» **Problem statement**
Retype exactly the lines below, beginning with the first and ending with the line where "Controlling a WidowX" appears.

» **Dataset content**
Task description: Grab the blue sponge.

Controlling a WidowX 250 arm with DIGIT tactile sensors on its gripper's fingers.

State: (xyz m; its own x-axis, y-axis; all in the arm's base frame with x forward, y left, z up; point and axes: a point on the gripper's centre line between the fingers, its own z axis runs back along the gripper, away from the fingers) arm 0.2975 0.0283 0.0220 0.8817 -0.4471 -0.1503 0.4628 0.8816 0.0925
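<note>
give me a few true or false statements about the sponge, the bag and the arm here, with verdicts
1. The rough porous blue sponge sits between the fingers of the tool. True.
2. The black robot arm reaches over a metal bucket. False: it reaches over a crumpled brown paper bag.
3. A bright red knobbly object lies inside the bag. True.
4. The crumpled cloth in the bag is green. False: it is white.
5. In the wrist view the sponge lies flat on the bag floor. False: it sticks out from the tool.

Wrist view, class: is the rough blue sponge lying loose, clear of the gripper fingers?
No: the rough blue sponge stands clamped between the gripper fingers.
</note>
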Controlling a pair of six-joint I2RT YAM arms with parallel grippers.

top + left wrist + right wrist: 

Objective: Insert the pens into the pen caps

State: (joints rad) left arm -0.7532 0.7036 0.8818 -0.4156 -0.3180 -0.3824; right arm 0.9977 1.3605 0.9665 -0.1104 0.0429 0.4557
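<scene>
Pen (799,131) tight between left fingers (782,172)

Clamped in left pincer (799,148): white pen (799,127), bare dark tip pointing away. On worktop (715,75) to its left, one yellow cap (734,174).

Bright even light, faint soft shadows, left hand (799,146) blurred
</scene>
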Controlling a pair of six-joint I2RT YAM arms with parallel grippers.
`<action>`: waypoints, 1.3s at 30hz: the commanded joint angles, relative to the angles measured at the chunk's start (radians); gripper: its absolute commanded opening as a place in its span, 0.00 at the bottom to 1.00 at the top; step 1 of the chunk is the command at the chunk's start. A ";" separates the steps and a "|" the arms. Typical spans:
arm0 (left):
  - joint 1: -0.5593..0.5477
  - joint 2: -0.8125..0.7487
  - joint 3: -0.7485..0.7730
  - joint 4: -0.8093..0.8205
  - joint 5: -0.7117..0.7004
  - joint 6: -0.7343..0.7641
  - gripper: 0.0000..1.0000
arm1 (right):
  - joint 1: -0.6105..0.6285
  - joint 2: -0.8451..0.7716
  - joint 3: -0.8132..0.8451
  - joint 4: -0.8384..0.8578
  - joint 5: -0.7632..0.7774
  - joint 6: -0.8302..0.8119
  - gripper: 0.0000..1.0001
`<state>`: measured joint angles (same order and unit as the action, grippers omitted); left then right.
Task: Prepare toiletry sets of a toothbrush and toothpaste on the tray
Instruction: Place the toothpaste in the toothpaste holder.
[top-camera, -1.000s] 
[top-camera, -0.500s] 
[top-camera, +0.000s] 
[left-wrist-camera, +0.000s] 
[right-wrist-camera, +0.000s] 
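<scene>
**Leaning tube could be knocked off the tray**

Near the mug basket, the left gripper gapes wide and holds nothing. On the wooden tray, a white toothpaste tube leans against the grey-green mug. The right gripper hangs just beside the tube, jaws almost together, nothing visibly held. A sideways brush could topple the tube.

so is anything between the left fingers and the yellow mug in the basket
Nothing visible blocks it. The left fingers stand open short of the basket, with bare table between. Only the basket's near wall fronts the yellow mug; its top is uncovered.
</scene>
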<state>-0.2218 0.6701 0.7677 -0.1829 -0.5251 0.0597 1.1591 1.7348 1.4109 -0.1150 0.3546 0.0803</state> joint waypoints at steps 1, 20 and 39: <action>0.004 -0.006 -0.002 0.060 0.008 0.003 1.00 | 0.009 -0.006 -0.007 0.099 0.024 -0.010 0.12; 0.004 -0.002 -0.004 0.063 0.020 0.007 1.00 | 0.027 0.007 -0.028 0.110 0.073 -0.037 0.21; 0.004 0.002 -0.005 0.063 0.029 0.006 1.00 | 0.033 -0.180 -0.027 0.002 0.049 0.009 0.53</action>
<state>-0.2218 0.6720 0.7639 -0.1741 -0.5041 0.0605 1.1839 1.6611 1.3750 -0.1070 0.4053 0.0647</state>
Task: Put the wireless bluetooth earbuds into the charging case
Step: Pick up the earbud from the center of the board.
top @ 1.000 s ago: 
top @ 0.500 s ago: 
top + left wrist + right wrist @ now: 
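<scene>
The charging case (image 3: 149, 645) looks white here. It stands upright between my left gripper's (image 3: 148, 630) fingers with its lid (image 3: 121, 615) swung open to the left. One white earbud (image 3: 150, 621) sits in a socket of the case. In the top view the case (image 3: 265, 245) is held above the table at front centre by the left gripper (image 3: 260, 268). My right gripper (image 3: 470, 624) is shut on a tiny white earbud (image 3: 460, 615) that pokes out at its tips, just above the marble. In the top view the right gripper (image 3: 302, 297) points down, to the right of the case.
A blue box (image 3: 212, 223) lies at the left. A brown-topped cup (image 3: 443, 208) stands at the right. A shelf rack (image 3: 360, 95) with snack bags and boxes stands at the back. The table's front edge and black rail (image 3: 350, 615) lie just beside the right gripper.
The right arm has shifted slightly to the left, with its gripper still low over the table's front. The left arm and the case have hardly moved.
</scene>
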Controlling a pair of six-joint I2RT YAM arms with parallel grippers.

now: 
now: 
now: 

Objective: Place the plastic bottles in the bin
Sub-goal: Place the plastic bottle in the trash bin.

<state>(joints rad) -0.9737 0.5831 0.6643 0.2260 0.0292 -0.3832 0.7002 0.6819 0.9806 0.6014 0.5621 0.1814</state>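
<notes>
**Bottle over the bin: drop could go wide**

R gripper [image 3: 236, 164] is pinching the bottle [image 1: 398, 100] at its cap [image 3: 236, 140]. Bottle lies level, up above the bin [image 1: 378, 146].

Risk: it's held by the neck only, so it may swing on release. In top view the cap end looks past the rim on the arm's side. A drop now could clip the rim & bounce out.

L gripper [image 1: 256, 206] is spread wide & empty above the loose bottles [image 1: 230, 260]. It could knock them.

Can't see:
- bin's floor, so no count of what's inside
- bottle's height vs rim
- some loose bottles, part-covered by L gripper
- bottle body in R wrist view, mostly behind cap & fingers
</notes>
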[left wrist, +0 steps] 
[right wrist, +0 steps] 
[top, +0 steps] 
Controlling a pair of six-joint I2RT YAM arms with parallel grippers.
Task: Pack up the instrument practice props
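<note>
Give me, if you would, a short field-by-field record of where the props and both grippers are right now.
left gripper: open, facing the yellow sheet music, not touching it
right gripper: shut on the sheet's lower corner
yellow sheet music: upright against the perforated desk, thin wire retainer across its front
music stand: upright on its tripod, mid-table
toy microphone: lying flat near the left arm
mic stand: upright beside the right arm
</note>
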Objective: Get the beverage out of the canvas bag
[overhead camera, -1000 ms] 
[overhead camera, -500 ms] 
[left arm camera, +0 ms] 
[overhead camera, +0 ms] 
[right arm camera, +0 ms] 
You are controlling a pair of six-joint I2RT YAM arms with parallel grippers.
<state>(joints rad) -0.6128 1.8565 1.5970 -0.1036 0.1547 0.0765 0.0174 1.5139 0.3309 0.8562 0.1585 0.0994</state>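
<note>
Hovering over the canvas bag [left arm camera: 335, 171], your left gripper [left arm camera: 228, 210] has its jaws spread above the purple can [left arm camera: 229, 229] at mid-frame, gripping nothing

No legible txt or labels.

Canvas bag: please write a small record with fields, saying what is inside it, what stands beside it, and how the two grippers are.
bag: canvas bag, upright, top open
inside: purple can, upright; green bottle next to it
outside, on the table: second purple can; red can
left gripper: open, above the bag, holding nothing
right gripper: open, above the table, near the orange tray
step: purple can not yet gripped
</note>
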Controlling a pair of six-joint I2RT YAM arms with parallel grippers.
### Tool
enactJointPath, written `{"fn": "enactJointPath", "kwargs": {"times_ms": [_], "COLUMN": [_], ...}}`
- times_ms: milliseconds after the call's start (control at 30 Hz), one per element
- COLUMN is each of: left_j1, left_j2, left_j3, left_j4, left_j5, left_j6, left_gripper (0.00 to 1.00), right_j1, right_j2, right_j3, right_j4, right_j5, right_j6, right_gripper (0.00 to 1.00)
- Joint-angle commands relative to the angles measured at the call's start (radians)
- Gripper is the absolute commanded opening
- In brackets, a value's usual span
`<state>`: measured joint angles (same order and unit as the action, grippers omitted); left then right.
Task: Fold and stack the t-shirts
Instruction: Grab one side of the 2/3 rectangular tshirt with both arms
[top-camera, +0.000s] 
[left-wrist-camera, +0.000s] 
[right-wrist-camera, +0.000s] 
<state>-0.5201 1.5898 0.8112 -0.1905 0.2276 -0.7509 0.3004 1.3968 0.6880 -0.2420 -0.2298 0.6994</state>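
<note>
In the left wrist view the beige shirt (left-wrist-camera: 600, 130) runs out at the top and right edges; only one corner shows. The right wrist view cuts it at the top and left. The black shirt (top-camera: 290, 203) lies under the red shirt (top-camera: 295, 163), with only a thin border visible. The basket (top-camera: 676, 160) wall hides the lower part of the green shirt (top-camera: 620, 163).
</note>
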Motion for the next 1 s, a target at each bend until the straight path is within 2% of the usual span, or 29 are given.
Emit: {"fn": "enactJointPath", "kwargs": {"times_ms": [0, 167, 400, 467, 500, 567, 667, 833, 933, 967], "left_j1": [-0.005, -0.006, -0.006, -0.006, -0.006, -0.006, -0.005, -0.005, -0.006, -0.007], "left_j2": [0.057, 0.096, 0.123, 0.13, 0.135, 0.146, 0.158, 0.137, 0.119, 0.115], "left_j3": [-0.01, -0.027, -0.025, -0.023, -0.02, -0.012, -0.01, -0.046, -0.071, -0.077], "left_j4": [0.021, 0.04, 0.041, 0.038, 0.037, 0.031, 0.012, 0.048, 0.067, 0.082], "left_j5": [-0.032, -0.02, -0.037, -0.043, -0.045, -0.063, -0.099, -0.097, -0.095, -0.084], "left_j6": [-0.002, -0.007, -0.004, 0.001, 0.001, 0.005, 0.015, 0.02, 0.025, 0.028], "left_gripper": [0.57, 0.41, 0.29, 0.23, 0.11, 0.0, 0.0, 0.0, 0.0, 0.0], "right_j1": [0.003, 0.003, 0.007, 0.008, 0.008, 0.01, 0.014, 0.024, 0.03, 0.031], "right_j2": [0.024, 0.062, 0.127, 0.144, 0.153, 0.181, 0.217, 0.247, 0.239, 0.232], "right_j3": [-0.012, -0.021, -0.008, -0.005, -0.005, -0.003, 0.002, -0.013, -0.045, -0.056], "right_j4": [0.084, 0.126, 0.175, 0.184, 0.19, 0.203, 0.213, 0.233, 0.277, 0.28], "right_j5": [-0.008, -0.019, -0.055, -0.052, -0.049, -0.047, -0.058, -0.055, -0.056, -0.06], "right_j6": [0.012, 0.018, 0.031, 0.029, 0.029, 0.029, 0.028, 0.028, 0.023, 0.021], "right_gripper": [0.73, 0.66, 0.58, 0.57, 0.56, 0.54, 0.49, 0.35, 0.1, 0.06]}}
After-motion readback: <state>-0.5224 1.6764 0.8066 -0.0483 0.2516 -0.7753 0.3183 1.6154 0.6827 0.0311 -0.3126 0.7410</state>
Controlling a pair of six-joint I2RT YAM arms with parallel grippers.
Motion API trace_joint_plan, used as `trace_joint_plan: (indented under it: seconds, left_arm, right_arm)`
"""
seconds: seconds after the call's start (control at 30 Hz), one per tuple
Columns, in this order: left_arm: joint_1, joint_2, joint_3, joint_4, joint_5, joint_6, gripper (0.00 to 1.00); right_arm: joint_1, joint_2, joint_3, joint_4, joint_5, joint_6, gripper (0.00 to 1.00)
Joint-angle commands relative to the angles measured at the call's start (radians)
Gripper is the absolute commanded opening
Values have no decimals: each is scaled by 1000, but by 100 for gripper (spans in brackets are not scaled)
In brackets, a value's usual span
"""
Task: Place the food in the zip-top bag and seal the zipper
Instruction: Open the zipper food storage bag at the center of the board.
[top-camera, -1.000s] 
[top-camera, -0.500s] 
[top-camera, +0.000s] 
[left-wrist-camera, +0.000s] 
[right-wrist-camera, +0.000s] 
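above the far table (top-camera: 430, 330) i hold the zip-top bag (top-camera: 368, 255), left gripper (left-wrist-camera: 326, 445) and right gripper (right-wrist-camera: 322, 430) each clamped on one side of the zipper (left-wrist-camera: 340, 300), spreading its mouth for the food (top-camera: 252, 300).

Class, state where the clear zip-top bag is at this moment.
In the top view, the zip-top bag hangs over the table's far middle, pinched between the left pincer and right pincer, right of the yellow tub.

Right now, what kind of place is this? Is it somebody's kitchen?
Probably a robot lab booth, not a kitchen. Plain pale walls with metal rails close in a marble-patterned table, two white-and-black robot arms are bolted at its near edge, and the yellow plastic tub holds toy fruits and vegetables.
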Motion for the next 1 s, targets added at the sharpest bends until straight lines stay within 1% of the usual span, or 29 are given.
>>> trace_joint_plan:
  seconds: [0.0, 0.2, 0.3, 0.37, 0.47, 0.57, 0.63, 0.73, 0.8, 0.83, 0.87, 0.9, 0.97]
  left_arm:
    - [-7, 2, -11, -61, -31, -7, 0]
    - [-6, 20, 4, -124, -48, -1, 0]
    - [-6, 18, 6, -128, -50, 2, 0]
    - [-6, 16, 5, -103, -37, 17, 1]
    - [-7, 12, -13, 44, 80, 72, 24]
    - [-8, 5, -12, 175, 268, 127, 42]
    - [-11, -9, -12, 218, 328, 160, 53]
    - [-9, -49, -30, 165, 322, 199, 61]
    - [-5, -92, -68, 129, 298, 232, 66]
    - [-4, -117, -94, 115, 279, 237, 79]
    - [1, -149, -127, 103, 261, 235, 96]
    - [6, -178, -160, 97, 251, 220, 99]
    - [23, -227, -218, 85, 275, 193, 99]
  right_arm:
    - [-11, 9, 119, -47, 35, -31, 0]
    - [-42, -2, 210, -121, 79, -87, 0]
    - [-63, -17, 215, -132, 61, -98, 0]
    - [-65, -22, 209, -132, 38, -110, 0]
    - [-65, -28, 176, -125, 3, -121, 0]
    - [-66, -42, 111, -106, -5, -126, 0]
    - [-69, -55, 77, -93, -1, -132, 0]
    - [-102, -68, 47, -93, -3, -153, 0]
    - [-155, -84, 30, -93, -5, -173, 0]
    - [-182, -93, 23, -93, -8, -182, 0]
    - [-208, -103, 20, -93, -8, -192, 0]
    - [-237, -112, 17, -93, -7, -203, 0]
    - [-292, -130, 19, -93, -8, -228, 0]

» **Answer box**
Task description: Grab the blue sponge.

Controlling a WidowX 250 arm with DIGIT tactile sensors on its gripper's fingers.

This response contains the complete answer.